The notification unit 26 may notify a predetermined probability
(for example, 80%) or more. In addition, when the probability is
notified, it is preferable that the probability is notified in
descending order. In addition, for example, as illustrated in (a)
of FIG. 16, the process in Step 142 is performed to notify the
probability for each type of failure in the form of a list and the
probability for each type of failure is displayed in descending
order.
Second Exemplary Embodiment
[0091] In the first exemplary embodiment, the example in which the
probability is calculated for each type of failure has been
described. However, in a second exemplary embodiment, a case in
which probability is calculated for each failure occurrence
position will be described. In the second exemplary embodiment, the
same components as those in the first exemplary embodiment are
denoted by the same reference numerals and the description thereof
will not be repeated.
[0092] For example, as illustrated in FIG. 1, a failure prediction
system 200 according to the second exemplary embodiment differs
from the failure prediction system 10 according to the first
exemplary embodiment in that it includes a management apparatus 160
instead of the management apparatus 16. In addition, for example,
as illustrated in FIG. 6, the management apparatus 160 differs from
the management apparatus 16 in that the secondary storage unit 54
stores a failure prediction preparation program 170 instead of the
failure prediction preparation program 60. Furthermore, for
example, as illustrated in FIG. 6, the management apparatus 160
differs from the management apparatus 16 in that the secondary
storage unit 54 stores a failure prediction program 172 instead of
the failure prediction program 62.
[0093] Next, a failure prediction preparation process according to
the second exemplary embodiment which is performed by the CPU 50 by
executing the failure prediction preparation program 170 by the CPU
50 when a condition (preparation start condition) for starting the
preparation of the failure prediction preparation process is
satisfied will be described with reference to FIG. 11. The failure
prediction preparation process according to the second exemplary
embodiment differs from the failure prediction preparation process
according to the first exemplary embodiment in that it includes
Steps 180, 182, and 184 instead of Steps 116, 118, and 120.

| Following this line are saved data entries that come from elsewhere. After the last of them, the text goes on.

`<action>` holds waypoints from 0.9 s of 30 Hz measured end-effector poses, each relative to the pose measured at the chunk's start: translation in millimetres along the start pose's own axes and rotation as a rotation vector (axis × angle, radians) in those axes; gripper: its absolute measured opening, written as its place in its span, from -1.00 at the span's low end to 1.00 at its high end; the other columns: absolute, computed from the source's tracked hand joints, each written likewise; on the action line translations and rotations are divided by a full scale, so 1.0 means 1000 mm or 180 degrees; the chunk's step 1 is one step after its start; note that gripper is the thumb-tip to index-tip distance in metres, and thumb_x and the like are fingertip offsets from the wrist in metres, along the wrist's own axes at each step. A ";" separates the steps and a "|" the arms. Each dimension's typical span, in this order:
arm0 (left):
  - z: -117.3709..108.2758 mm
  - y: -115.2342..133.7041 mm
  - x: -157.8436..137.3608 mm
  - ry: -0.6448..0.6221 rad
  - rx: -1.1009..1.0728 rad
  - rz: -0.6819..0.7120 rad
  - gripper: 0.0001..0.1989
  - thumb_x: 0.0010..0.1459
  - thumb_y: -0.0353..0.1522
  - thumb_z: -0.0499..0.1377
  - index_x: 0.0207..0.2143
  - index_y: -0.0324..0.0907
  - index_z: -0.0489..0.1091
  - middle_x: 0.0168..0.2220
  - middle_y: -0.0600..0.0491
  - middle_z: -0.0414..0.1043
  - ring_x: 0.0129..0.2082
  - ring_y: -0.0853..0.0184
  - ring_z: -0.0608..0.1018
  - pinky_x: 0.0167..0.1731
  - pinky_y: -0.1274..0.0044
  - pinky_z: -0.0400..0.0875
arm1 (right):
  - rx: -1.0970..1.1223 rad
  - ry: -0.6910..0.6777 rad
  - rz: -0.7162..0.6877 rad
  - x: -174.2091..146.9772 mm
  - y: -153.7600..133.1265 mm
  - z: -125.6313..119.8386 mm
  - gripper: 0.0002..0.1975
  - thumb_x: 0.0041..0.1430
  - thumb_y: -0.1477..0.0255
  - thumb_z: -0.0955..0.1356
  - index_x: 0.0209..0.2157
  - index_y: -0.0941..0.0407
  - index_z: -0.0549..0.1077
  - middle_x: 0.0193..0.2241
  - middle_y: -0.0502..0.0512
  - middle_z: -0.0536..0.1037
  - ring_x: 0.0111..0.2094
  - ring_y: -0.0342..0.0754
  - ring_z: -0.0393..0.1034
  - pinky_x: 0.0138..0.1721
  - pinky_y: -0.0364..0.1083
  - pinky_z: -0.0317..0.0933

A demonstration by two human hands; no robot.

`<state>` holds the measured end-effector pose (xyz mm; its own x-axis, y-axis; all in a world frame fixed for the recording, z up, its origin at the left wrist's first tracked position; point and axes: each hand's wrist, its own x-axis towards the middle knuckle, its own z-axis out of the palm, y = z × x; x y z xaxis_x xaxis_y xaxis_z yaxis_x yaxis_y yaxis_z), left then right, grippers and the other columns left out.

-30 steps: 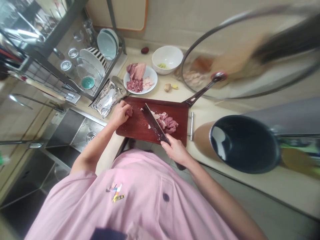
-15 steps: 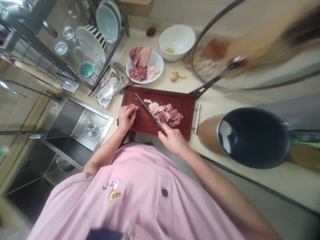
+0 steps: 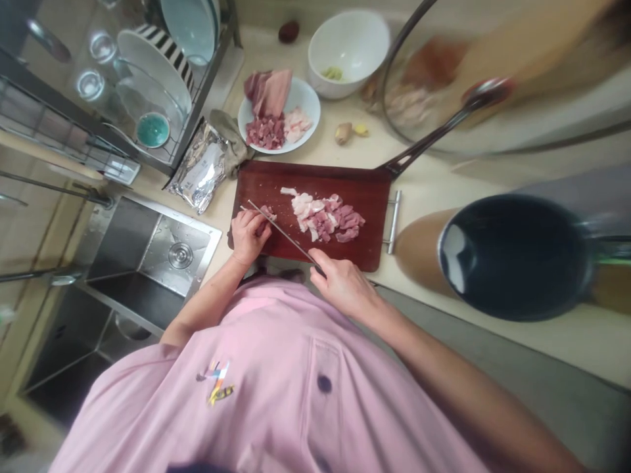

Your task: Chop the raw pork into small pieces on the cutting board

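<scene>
On the dark red cutting board [image 3: 315, 180], my left hand [image 3: 249, 233] bends its fingers over a small piece of meat [image 3: 267, 212] at the left end. My right hand [image 3: 342, 279] grips a knife [image 3: 283, 231] by its handle. The thin blade slants up and left across the board, its front part at the meat beside my left fingertips. To the right of the blade lies a pile of cut meat [image 3: 330, 217], pale fat on one side and pinker pieces on the other. My left fingers partly cover the held piece.
Behind the board stand a plate [image 3: 308, 98] of meat and a white bowl [image 3: 345, 39]. Ginger [image 3: 344, 133] lies nearby. A foil packet [image 3: 200, 171], dish rack [image 3: 207, 85] and sink [image 3: 162, 243] are left; a dark pot [image 3: 517, 256] and dark-handled utensil [image 3: 434, 135] are right.
The knife has moved left, away from the cut pile, to the piece under my left hand. The camera view has shifted slightly.
</scene>
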<state>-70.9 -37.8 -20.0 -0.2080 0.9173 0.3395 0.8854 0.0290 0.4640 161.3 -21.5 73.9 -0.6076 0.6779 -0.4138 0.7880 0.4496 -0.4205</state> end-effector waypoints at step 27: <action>-0.003 0.005 0.001 -0.0243 -0.0314 -0.0240 -0.92 0.12 -0.34 0.21 -0.30 -0.13 0.43 -0.24 0.05 0.46 -0.17 0.27 0.42 -0.07 0.39 0.27 | 0.0368 -0.0203 0.0173 0.064 -0.029 -0.002 -0.68 0.19 0.43 0.17 -0.06 0.16 0.37 -0.37 0.21 0.57 -0.35 0.07 0.45 -0.37 -0.10 0.10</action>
<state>-67.4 -37.6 -14.9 -0.2368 0.9417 0.2392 0.8225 0.0633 0.5652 100.3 9.6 60.9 -0.5724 0.6595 -0.4873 0.8055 0.3409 -0.4848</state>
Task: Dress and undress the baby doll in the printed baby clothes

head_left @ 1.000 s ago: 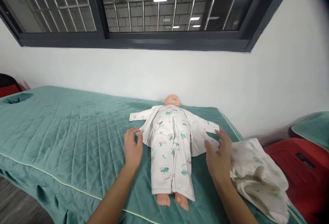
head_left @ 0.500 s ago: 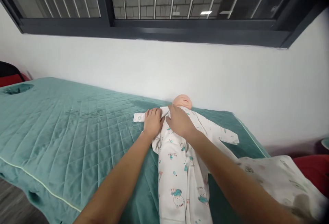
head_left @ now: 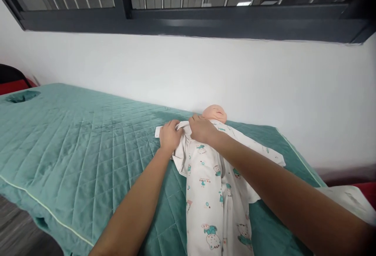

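A baby doll [head_left: 215,112] lies on its back near the wall, its head showing above a white printed romper [head_left: 205,193]. My left hand [head_left: 170,135] is closed around the romper's sleeve on the left, and the sleeve's cuff [head_left: 157,132] sticks out past my fingers. At the shoulder beside the doll's neck, my right hand [head_left: 202,129] grips the fabric, its fingertips partly hidden. The other sleeve [head_left: 267,152] stretches out to the right. Both legs of the romper run down toward me.
A green quilted cover [head_left: 88,150] with a face hole [head_left: 22,96] at the far left spreads over the bed. Behind it stands a white wall [head_left: 132,68] below a dark window frame [head_left: 190,25]. A white printed cloth [head_left: 349,201] lies at the right edge.
My left hand has shifted slightly left along the sleeve, leaving less of the cuff showing. My right hand has closed on the shoulder fabric. The camera view has tilted and shifted a little.
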The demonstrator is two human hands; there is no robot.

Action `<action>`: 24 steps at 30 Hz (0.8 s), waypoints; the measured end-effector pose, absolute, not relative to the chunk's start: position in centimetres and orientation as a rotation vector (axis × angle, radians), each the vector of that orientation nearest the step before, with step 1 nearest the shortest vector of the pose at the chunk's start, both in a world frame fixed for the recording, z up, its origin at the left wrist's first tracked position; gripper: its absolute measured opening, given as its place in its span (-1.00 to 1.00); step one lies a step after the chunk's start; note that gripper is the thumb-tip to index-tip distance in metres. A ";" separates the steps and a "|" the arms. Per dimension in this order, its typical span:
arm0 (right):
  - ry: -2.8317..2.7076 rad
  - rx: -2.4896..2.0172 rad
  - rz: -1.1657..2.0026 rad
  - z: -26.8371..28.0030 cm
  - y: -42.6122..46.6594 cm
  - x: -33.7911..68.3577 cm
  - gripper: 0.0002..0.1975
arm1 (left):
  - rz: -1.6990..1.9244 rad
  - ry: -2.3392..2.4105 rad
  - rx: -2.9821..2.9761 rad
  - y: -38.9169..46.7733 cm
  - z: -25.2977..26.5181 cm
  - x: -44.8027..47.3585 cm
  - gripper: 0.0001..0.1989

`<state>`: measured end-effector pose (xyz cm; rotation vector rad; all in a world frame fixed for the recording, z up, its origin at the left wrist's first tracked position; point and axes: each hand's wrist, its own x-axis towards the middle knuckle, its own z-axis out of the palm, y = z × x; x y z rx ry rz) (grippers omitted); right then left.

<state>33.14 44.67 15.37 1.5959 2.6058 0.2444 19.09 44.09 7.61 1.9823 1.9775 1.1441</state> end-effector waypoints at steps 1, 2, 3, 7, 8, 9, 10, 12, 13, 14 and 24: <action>2.591 1.590 0.237 15.3 44.8 33.0 -0.65 | 1.125 1.966 1.981 44.1 7.6 19.1 -0.74; 2.577 1.583 0.227 15.2 45.0 32.7 -0.65 | 1.103 1.958 1.990 44.2 7.6 19.2 -0.73; 2.561 1.571 0.212 15.1 45.3 32.5 -0.66 | 1.080 1.958 2.008 44.2 7.6 19.3 -0.72; 2.491 1.492 0.118 14.8 46.8 31.5 -0.71 | 0.998 1.983 2.175 44.1 7.7 20.0 -0.68; 2.477 1.472 0.099 14.9 47.2 31.3 -0.73 | 0.982 1.987 2.209 44.1 7.8 20.2 -0.67; 2.467 1.456 0.087 15.1 47.5 31.3 -0.73 | 0.971 1.995 2.225 44.1 7.9 20.3 -0.67; 2.463 1.443 0.082 15.3 47.6 31.3 -0.71 | 0.962 2.007 2.225 44.1 8.0 20.4 -0.66; 2.464 1.422 0.086 15.8 47.7 31.5 -0.67 | 0.955 2.042 2.189 44.0 8.2 20.4 -0.67; 2.470 1.410 0.090 16.2 47.6 31.7 -0.66 | 0.960 2.056 2.166 44.0 8.3 20.3 -0.68; 2.476 1.397 0.094 16.6 47.4 31.9 -0.65 | 0.973 2.063 2.149 44.0 8.4 20.2 -0.69; 2.505 1.364 0.151 21.0 44.6 35.4 -0.70 | 1.159 1.932 1.957 42.5 7.9 18.5 -0.67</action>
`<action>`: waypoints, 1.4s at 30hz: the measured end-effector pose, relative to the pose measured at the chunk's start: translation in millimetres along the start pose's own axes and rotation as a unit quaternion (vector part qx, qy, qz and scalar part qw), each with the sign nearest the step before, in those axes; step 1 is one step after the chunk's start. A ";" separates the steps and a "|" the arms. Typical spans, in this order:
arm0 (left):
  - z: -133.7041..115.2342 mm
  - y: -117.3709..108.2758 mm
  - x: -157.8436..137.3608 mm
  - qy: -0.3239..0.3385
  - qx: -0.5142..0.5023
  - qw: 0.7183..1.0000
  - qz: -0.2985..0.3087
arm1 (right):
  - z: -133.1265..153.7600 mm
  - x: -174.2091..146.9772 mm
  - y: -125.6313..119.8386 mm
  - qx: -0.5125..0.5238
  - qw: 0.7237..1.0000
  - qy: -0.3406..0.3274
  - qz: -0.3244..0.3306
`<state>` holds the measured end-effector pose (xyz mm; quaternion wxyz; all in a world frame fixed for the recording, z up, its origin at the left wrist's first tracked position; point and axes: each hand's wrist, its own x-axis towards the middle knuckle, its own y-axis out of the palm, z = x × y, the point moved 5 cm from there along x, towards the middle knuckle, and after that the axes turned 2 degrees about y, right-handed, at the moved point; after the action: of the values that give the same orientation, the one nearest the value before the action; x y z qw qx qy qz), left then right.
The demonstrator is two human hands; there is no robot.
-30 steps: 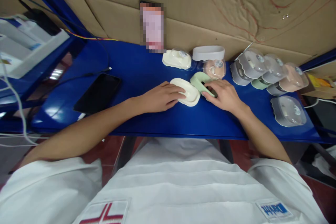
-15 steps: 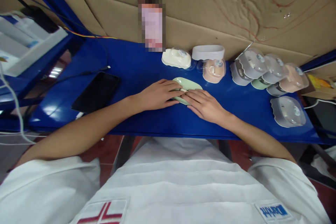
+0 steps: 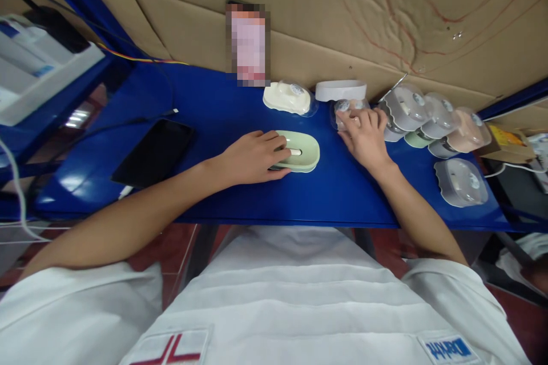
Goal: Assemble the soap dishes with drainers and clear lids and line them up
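Note:
A pale green oval dish with a small white bar-shaped piece in its middle lies on the blue table. My left hand grips the dish's left side, fingers over the rim and thumb at the near edge. To the right, my right hand has its fingers curled over a small peach box with a clear lid; the hand covers much of that box. Behind the box stands a white oval ring-like band. A cream box with a clear cover sits to the band's left.
Several clear-lidded boxes in grey, green and peach are stacked at the right, with a single grey one nearer me. A black tablet-like device and a cable lie at the left. A pixelated phone-like object leans on the cardboard wall.
My right hand has left the green dish and moved right and away from me, onto the peach box. My left hand stays on the dish, whose right half is now uncovered.

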<state>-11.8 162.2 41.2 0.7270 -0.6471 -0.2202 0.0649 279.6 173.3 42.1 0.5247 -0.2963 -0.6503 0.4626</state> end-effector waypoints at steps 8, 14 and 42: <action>-0.7 5.9 0.3 0.015 -0.036 0.999 -0.007 | -7.6 0.7 -10.1 -0.024 1.000 0.018 -0.006; 13.9 14.5 -2.0 -0.027 -0.160 0.985 -0.058 | 2.0 -9.8 -44.2 0.122 0.991 -0.004 -0.061; 40.5 24.8 -1.4 -0.126 -0.286 0.947 -0.075 | 75.0 -31.2 4.1 0.200 0.950 -0.234 0.053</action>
<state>-24.7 202.4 19.4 0.4805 -0.7962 -0.3667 0.0257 216.0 126.0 24.1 0.3814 -0.1028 -0.6324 0.6664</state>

Hereinafter, the steps in which the same processes as those in the
steps included in the flowchart illustrated in FIG. 7 are performed
are denoted by the same step numbers as those in FIG. 7 and the
description thereof will not be repeated.
[0094] In the failure prediction preparation process illustrated in
FIG. 11, in Step 180, the prediction model generation unit 34
classifies the state feature amounts included in the state feature
amount group A calculated in Step 104 into a state feature amount
for a period .DELTA.T.sub.2 and a state feature amount for a period
.DELTA.T.sub.3 for each of the classes classified in Step 114.
Then, the prediction model generation unit 34 generates the
frequency distributions of each of plural types of predetermined
state feature amounts, which correspond to the failure occurrence
positions of plural image forming apparatuses 12, for a normal
period and an abnormal period for each failure occurrence position
in each of the classes classified in Step 114.
[0095] Then, in Step 182, the prediction model generation unit 34
normalizes frequency values in the frequency distribution for the
normal period and the frequency distribution for the abnormal
period, which have been generated in Step 180, to correct the
frequency distribution for the normal period and the frequency
distribution for the abnormal period.
[0096] Then, in Step 184, the prediction model generation unit 34
overwrites the frequency distribution for the normal period and the
frequency distribution for the abnormal period, which have been
corrected in Step 182, as a prediction model to the prediction
model storage area of the secondary storage unit 54 and saves the
frequency distributions, for each of the classes classified in Step
114. Then, the failure prediction preparation process ends.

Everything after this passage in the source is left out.